Here is what is top of my mind today.


Reading Derrida

The other day, I saw my copy of Writing and Difference on the floor near the desk in my home office. I felt compelled to pick it up, so I picked it up and started reading. To my surprise, I found that I could make a sort of sense out of Derrida’s writing that I’ve never been able to make! That’s exciting.

Then I got to thinking about what is different this time. Why can I make this sense of Derrida today, but I could not make sense of his writing the last several times I tried to read it?

The answer is that I’ve become more able to understand Lacan by reading Miller. Now, when I read Derrida, I’m reading him through a Licanian-Millerian lens, and that lens results in Derrida’s text being read differently.

Specifically, Miller explains how Lacan’s thoughts/teaching moved from a period when the imaginary was opposed to the symbolic, with the real kind of hating out in the hallway, to a period when the imaginary and the symbolic worked together to form a semblance of understanding (i.e., reality) that is opposed to the lawless real.

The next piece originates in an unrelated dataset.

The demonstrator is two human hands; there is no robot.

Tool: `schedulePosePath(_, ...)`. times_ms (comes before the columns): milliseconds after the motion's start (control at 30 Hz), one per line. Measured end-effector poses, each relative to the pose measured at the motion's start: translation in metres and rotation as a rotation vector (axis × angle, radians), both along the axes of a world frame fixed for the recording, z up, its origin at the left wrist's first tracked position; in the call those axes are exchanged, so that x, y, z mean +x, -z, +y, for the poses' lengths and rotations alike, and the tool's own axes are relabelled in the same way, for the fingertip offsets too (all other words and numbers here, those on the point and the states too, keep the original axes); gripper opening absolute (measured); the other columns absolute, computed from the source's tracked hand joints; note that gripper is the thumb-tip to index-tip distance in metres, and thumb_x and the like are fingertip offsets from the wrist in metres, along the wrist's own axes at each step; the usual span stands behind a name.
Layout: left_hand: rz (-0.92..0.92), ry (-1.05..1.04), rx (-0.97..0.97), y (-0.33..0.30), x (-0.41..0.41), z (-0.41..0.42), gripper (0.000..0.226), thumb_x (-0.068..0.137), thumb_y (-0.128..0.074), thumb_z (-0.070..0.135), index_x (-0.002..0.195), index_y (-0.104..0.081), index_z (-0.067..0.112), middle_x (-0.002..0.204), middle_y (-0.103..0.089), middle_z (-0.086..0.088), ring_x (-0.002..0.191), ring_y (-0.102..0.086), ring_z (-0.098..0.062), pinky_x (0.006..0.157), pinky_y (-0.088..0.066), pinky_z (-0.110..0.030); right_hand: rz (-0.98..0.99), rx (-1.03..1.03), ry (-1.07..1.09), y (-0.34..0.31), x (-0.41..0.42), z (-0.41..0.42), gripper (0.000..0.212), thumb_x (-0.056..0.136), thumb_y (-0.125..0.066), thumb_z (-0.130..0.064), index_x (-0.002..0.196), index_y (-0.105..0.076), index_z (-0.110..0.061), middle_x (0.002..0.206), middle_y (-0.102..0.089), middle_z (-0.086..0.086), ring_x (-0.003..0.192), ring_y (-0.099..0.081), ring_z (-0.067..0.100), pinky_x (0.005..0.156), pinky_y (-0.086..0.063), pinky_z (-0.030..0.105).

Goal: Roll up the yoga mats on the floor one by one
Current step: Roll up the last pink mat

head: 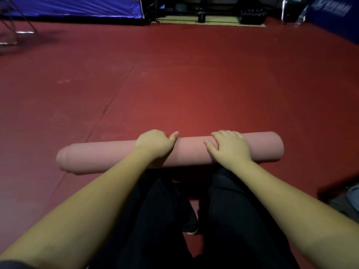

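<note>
Head view: pink yoga mat (194, 152) fully rolled, left end uneven; left hand (155, 143) grip apparently curled over it, right hand (229, 146) flat.

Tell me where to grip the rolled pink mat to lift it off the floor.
Grip the pink mat around its middle, coming from above on the near side. It lies crosswise as a full cylinder, and the left hand and right hand already rest there, likely balancing both ends. The left end looks telescoped, so avoid it.

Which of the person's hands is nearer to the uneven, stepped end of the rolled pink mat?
Left. The left hand rests on the pink mat nearer its stepped end; the right hand sits toward the opposite end.
</note>
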State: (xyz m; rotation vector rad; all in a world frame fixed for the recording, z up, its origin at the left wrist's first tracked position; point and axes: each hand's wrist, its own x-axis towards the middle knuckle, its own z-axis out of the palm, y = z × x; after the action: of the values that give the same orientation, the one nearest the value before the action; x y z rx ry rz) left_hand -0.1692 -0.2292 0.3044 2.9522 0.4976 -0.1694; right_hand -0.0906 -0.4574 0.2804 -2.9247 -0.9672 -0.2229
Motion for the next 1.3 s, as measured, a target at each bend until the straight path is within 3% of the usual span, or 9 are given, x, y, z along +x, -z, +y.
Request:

The semblances (i.e., language, concepts, theory, math, etc.) represent things that have Being, but they lack a material form, which is to say they don’t exist. The real exists, but it eludes any kind of attempt to put it into words or art.

So you’ve got:

  • Imaginary + Symbolic = Semblance
  • Semblance has Being but lacks existence
  • Semblance comes into Being because of the lawless real but can’t capture the lawless real. This can be formalized in a few different ways, where the cobble slash (//) = a non-rapport or antagonism that can’t be resolved.
  • (I&S // R), or (Being // Existence), or (Semblance that has Being // The Real that Exists)

When I read Derrida, I get the impression that he is examining how the differential systems of writing (Being, semblance) come from the “impossible to write”/"impossible to say" or (in Lacanian terms) the real.

Speech // Writing v. Speech & Writing // The Real

A lot of people explain Derrida as someone who is more interested in writing than speech, and that is probably true, but the way I’m reading him (through my Lacanian-Millerian lens), writing and speech are allies. They both come into existence as parts of culture or civilization that are a response to the lawless real, which humanity likes to keep at a distance.

I might be reading Derrida in a a way that is very stupid way that people who know more about him will scoff at, but it makes sense to me.

I want to think about this more.


P.S.

I hope I don’t re-read this later when I’m more rested and find myself thinking, “Wow, I must have been more tired than I thought… What the hell was I thinking when I wrote that!?